## Stored data:
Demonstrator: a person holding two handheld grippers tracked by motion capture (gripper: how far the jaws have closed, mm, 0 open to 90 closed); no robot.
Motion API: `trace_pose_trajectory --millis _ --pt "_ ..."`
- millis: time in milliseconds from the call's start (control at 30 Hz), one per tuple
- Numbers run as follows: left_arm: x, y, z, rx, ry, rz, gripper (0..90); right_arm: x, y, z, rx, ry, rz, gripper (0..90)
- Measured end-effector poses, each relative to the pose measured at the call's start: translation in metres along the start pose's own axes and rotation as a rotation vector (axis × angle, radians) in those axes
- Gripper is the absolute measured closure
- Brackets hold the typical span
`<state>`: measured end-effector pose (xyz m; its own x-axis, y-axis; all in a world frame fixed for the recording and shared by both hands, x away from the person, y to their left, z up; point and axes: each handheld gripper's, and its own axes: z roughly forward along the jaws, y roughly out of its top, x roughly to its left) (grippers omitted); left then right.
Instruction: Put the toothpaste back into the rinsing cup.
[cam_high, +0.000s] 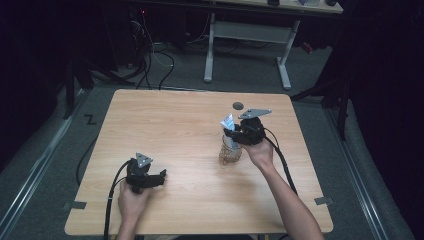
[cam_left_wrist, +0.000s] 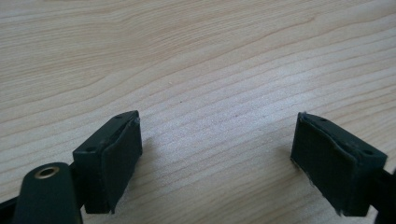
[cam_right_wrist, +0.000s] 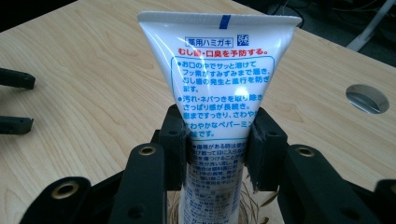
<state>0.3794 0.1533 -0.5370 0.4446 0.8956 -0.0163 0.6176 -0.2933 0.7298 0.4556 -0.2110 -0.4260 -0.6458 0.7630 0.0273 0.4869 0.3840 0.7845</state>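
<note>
The right tool (cam_right_wrist: 215, 151) is clamped on a white toothpaste tube (cam_right_wrist: 217, 93), both pads pressed against the tube's sides near its middle. The tube is held upright, crimped end up, with its lower end inside a clear glass (cam_high: 230, 154) standing right of centre on the wooden surface (cam_high: 180, 130). The left tool (cam_left_wrist: 215, 161) is held low over bare wood near the front left, its jaws spread wide apart with nothing between them.
</note>
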Motion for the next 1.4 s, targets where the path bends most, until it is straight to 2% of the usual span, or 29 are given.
trace_pose_trajectory --millis 833,1400 --pt "0.000 0.000 0.000 0.000 0.000 0.000 16.2 0.000 -0.013 0.000 0.027 -0.010 -0.006 63.6" --pt "0.000 0.000 0.000 0.000 0.000 0.000 16.2 -0.002 -0.021 0.002 0.048 -0.008 0.007 63.4"
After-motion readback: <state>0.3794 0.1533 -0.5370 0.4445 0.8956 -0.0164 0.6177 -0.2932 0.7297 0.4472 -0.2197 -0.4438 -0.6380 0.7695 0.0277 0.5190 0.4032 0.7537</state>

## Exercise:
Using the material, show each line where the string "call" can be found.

## Response:
- millis: time in milliseconds from the call's start (control at 30 Hz), one per tuple
- Measured end-effector poses, each relative to the pose measured at the call's start: translation in metres along the start pose's own axes and rotation as a rotation vector (axis × angle, radians) in those axes

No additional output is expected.